Department of Physics, University of Houston, Houston, Texas, United States of America.
PLoS Comput Biol. 2011 Jul;7(7):e1002114. doi: 10.1371/journal.pcbi.1002114. Epub 2011 Jul 28.
The flexibility in the structure of calmodulin (CaM) allows its binding to over 300 target proteins in the cell. To investigate the structure-function relationship of CaM, we combined methods of computer simulation and experiments based on circular dichroism (CD) to investigate the structural characteristics of CaM that influence its target recognition in crowded cell-like conditions. We developed a unique multiscale solution of charges computed from quantum chemistry, together with protein reconstruction, coarse-grained molecular simulations, and statistical physics, to represent the charge distribution in the transition from apoCaM to holoCaM upon calcium binding. Computationally, we found that increased levels of macromolecular crowding, in addition to calcium binding and ionic strength typical of that found inside cells, can impact the conformation, helicity and the EF hand orientation of CaM. Because EF hand orientation impacts the affinity of calcium binding and the specificity of CaM's target selection, our results may provide unique insight into understanding the promiscuous behavior of calmodulin in target selection inside cells.

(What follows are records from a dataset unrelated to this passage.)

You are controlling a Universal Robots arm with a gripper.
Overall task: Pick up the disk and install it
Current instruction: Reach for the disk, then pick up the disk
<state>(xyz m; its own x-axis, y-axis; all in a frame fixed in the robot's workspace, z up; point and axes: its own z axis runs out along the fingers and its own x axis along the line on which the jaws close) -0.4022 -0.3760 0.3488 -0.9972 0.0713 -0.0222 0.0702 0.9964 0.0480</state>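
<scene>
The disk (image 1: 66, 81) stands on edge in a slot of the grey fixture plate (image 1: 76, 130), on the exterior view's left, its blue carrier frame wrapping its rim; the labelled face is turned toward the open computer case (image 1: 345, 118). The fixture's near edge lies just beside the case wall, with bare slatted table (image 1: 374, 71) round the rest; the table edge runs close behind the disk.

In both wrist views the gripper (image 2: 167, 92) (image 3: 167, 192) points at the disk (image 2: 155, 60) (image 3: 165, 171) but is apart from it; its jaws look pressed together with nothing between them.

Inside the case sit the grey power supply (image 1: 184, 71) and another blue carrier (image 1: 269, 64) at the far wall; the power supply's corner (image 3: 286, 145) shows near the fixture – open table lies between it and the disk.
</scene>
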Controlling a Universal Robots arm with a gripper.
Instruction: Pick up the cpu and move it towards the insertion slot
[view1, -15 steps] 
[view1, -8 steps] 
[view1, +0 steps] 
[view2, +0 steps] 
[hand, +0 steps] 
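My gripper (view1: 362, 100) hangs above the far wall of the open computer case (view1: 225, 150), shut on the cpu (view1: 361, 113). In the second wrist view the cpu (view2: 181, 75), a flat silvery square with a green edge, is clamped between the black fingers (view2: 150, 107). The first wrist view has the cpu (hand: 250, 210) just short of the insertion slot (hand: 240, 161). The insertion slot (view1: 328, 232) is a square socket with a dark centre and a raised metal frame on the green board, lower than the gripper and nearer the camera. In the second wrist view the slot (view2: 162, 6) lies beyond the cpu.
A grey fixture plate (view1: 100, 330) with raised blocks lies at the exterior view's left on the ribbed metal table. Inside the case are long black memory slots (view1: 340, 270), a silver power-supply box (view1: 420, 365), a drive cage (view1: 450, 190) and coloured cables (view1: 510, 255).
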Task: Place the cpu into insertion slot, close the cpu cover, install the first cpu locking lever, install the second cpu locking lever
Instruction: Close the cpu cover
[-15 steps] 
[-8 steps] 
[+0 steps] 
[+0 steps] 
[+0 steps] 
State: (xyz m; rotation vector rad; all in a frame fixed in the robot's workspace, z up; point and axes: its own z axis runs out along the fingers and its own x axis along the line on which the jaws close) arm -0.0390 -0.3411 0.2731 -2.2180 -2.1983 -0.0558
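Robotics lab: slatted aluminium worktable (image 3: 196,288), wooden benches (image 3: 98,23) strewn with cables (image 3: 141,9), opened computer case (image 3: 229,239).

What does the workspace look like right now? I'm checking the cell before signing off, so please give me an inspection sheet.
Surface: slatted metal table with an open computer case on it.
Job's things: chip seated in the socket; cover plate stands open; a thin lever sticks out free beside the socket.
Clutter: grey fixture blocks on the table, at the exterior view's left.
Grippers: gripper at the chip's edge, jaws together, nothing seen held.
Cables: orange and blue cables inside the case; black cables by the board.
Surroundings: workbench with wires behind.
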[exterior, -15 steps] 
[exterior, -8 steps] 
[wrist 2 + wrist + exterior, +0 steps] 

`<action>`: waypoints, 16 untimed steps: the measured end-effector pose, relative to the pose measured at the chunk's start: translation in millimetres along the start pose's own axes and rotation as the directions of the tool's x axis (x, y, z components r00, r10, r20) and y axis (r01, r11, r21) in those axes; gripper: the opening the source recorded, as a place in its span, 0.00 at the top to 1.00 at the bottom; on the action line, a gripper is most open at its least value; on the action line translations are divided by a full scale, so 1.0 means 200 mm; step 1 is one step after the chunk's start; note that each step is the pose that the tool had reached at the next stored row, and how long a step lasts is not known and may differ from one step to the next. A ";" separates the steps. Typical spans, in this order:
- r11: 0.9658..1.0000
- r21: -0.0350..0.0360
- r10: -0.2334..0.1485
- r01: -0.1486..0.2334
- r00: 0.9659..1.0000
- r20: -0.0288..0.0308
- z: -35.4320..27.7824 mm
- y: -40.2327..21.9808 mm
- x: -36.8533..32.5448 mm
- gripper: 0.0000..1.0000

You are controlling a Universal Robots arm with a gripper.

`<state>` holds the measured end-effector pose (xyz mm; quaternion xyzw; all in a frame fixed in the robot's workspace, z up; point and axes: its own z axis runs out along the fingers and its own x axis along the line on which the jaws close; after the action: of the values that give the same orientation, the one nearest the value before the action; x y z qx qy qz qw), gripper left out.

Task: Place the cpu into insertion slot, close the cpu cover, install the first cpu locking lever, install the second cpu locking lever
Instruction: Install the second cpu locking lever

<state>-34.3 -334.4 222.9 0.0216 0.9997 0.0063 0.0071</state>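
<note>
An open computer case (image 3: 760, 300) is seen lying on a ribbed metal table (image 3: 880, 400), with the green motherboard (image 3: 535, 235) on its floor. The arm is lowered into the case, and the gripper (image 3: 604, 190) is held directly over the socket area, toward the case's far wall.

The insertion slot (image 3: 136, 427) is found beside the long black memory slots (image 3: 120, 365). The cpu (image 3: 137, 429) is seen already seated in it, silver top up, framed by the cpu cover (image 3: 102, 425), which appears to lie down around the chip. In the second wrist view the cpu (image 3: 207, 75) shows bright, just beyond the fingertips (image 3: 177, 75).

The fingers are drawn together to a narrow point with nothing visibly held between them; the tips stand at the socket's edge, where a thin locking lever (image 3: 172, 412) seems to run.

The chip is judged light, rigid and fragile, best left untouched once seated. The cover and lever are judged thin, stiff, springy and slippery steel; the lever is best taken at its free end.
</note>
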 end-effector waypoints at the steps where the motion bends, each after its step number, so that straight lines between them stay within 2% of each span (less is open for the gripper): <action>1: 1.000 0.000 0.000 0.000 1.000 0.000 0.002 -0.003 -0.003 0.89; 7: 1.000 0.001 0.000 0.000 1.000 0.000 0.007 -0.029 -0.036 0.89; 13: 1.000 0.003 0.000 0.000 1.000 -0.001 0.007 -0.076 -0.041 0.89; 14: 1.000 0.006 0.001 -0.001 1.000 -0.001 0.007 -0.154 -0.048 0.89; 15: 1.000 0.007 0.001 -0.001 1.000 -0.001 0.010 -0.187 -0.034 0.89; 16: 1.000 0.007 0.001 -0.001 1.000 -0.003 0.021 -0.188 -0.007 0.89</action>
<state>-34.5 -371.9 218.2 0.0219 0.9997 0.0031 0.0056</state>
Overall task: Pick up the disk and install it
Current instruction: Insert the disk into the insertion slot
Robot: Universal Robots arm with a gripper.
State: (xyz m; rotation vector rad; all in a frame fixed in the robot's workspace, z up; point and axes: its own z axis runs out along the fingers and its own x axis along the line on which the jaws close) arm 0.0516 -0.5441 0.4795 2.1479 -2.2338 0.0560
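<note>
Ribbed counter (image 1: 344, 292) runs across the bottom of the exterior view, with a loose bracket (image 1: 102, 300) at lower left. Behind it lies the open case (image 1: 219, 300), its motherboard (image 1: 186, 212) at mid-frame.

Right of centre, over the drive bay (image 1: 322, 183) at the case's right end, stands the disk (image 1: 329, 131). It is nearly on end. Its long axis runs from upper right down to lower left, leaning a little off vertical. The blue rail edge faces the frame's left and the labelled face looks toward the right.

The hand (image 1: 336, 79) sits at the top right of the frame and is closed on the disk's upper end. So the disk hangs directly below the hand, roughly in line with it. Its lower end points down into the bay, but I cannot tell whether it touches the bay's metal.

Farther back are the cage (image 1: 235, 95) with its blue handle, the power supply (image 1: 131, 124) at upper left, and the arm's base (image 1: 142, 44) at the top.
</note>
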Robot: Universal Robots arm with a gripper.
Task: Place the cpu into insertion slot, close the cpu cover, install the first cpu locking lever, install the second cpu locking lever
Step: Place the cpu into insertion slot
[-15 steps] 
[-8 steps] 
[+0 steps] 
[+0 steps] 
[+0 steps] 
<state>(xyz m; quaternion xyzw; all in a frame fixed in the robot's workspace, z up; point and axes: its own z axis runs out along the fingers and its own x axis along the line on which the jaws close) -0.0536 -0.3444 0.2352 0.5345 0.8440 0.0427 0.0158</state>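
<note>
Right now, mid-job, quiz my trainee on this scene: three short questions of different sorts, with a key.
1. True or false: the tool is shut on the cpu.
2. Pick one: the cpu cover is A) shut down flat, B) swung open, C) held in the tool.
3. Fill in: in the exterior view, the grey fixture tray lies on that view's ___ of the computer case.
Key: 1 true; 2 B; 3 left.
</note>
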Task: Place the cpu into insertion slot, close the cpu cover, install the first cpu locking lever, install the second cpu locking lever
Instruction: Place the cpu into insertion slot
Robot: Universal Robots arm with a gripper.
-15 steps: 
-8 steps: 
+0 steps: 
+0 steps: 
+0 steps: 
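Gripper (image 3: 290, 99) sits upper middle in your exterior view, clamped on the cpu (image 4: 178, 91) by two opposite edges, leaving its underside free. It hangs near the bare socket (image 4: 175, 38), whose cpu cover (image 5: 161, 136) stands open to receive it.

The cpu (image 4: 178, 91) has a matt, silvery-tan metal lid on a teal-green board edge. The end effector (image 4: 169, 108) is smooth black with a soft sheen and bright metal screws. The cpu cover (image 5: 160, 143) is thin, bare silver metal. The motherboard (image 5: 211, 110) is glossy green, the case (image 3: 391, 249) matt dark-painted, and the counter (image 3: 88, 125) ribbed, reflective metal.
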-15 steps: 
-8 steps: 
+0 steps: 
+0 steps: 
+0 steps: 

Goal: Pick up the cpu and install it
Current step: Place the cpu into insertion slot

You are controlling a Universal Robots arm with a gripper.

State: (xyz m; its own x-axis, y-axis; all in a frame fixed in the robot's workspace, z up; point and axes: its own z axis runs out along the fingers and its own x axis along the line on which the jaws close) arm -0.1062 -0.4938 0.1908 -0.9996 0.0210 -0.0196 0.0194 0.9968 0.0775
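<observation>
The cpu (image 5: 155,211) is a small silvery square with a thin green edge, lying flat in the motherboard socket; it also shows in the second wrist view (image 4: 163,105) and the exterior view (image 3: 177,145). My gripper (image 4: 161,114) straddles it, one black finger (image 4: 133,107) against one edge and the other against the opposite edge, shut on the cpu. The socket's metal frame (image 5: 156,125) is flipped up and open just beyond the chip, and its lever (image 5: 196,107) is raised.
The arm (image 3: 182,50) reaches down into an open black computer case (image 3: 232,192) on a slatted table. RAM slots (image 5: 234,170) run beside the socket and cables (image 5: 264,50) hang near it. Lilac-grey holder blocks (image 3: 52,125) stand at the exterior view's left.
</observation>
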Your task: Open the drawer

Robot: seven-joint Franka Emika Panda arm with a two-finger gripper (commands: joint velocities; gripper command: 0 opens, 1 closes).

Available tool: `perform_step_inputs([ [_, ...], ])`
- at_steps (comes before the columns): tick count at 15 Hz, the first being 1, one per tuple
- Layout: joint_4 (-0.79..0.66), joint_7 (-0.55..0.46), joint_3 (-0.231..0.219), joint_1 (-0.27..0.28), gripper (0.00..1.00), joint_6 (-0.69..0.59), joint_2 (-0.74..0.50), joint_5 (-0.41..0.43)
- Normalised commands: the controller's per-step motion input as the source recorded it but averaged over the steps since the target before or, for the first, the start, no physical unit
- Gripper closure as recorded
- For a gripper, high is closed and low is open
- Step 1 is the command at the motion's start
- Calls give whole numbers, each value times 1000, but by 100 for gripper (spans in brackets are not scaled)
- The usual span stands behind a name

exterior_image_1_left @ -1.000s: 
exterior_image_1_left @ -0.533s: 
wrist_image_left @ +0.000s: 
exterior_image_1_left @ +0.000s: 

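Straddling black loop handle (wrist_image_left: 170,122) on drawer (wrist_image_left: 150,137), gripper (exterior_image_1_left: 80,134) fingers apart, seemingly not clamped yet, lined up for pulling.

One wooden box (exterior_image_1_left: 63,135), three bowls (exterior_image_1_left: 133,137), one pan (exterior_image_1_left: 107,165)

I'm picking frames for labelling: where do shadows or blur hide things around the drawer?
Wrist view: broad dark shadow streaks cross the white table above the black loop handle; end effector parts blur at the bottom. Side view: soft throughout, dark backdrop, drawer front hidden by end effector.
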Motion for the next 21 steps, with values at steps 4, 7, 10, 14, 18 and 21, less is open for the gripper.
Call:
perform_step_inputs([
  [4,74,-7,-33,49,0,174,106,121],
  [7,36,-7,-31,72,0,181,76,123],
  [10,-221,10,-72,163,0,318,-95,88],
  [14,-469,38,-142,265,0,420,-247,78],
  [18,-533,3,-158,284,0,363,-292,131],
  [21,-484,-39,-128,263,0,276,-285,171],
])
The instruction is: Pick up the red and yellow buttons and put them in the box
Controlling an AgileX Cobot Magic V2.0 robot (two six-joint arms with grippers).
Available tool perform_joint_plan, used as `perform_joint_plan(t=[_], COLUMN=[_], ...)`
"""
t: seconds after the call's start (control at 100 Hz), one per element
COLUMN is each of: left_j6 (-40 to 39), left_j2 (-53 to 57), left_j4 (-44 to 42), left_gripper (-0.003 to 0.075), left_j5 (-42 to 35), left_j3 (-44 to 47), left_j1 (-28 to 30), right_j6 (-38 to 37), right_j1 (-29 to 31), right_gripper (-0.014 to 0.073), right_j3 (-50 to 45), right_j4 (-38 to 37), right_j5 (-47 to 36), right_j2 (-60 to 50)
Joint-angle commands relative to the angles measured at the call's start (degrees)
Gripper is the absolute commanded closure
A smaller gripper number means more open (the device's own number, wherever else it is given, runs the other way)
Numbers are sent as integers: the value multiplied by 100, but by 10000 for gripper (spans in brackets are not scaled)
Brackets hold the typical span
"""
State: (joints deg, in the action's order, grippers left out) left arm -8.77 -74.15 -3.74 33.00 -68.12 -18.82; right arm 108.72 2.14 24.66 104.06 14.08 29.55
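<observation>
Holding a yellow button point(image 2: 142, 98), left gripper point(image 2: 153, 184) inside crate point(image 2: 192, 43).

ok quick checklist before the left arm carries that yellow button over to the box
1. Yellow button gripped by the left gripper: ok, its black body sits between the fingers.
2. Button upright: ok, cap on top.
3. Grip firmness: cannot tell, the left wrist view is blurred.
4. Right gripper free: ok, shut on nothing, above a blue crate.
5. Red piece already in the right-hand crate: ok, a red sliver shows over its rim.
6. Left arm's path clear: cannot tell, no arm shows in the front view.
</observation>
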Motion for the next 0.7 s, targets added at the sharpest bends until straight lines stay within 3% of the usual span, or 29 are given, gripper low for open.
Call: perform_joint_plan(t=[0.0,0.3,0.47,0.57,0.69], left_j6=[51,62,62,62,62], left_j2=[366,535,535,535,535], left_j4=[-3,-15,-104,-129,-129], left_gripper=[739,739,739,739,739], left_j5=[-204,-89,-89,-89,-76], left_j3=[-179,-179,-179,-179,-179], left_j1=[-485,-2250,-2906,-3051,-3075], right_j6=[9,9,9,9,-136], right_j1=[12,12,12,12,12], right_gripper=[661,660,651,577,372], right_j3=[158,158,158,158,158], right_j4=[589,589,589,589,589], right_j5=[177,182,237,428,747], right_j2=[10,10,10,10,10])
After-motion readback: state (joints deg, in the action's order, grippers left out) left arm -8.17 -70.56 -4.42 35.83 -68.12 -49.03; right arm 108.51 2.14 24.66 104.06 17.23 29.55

钙调蛋白(CaM)结构的灵活性使其能够与细胞内的 300 多种靶蛋白结合。为了研究 CaM 的结构-功能关系,我们结合计算机模拟和基于圆二色性(CD)的实验方法,研究了影响 CaM 靶识别的结构特征在拥挤的细胞样条件下。我们开发了一种独特的多尺度电荷解决方案,该解决方案是根据量子化学计算得出的,并结合蛋白质重建、粗粒度分子模拟和统计物理,以表示钙结合时从 apoCaM 到 holoCaM 的电荷分布。从计算上,我们发现除了细胞内常见的钙结合和离子强度外,大分子拥挤程度的增加也会影响 CaM 的构象、螺旋和 EF 手的取向。由于 EF 手的取向会影响钙结合的亲和力和 CaM 靶选择的特异性,我们的结果可能为理解钙调蛋白在细胞内靶选择中的混杂行为提供独特的见解。